- [Problem details]
This exercise calls for an exact copy of the listing below.

'''

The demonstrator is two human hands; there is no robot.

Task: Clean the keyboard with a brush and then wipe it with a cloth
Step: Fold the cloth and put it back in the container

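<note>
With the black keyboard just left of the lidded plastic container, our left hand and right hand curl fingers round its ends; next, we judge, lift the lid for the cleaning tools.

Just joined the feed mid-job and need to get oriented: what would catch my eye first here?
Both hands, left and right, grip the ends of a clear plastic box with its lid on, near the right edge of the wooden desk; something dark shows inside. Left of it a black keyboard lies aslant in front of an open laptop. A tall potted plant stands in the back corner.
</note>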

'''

- [Written answer]
The demonstrator is two human hands; there is no robot.

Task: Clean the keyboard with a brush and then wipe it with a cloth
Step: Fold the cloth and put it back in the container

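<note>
With the black keyboard just left of the lidded plastic container, our left hand and right hand curl fingers round its ends; next, we judge, lift the lid for the cleaning tools.

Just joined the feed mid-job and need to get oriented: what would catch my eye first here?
Both hands, left and right, grip the ends of a clear plastic box with its lid on, near the right edge of the wooden desk; something dark shows inside. Left of it a black keyboard lies aslant in front of an open laptop. A tall potted plant stands in the back corner.
</note>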

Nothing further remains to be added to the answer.